Stephen Colbert says
comedy and honesty is what drives Jon Stewart—the desire to be funny and the
need to be honest. Perhaps that is why I liked Stewart and the show—I have
always wanted to be funny, and I needed to be honest. I think every preacher,
every Christian, should be funny and honest.
Or at least honest. There
is so much that is bad about honesty, though, that it’s very helpful if we
throw in a spoon full of laughter to help the honesty go down.
In addition to enjoying
laughs from Stewart and appreciating his pinioning and puncturing of the
hypocrisies of those who think they should be our leaders, I am a
communications scholar. I wanted to see how it was that he became “the most
trusted newscaster” in the nation, while anchoring a fake news show. The answer
is, not surprisingly, comedy and honesty, which no other news outlet practiced
with the kind of emotional appeal of Stewart and his ilk.
My communication theorist
self got a special treat about half-way through the years of the TV show by
getting to hear Stewart in person at the IU auditorium, when we made forays out
of the Upper Peninsula to thaw out physically and culturally. He just wandered
around the stage, talking to 3200 people, twice, chatting with us as though we
were in our living room.
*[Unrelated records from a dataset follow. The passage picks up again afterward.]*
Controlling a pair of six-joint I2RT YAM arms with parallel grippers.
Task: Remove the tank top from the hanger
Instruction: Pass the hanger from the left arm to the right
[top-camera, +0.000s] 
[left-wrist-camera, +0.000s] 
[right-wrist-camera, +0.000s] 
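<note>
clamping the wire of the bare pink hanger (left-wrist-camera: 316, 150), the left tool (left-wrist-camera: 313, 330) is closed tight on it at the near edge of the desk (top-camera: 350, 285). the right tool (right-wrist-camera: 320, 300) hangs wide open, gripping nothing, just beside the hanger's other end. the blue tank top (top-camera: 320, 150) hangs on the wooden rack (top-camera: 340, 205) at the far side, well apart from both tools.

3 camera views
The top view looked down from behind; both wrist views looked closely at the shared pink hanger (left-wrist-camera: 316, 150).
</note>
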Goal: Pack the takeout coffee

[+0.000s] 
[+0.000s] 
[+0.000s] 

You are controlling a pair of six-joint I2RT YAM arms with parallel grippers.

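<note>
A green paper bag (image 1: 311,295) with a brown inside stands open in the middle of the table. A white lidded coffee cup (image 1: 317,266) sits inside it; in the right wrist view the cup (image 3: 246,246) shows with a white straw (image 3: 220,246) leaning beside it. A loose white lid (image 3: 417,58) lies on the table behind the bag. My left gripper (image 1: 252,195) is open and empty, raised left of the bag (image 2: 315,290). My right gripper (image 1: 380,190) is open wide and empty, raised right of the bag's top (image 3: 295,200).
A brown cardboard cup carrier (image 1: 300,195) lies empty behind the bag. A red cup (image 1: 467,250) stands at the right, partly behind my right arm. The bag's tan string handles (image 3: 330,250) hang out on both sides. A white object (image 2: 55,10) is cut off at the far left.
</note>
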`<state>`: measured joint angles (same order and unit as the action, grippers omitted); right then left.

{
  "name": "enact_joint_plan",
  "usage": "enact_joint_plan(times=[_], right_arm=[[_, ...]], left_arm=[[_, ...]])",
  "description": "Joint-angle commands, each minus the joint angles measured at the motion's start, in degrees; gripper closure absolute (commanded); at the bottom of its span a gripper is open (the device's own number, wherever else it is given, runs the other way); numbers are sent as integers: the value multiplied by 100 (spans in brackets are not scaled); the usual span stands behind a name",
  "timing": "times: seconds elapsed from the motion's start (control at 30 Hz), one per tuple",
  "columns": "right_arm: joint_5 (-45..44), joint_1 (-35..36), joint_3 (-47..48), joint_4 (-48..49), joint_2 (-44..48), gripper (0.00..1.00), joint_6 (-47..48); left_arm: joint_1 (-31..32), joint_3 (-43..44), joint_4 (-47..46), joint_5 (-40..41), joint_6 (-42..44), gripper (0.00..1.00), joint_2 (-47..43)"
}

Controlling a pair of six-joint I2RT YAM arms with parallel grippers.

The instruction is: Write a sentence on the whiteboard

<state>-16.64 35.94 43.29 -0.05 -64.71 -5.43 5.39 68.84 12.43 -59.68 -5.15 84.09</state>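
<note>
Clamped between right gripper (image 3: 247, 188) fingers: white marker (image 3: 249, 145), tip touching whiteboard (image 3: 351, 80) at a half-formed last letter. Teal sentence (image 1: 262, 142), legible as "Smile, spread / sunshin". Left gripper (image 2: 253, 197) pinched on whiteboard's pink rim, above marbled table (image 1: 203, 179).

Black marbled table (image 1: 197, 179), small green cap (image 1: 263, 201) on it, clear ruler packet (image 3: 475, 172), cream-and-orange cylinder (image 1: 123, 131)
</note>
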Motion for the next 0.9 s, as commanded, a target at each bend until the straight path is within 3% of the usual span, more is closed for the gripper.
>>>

That was similar to but also very different from the
way he communicated on TV. They are, after all, very different sorts of
media—one “hot” and one “cool.” But the laughter and honesty worked in both
venues. Not everyone can do that.
I was always put off by
the profanity and crudeness of Stewart and others on the show. In part, because
of my attempt to be a Christian and a civilized and civil person. In part, as a
communications scholar who thinks gratuitous profanity and crudeness detracts
from the message rather than adds to it. If you want to make the point, the
damn [or much worse word] needs to mean something, not just be an unnecessary
adjective. But the laughs still came through, and so did the honesty, so I did
not let the perfect be the enemy of the good in appreciating “The Daily Show.”
We could use Jon Stewart
right now, although I’m not sure that even Stewart could do parody anymore,
since our reality is itself a parody of both comedy and honesty.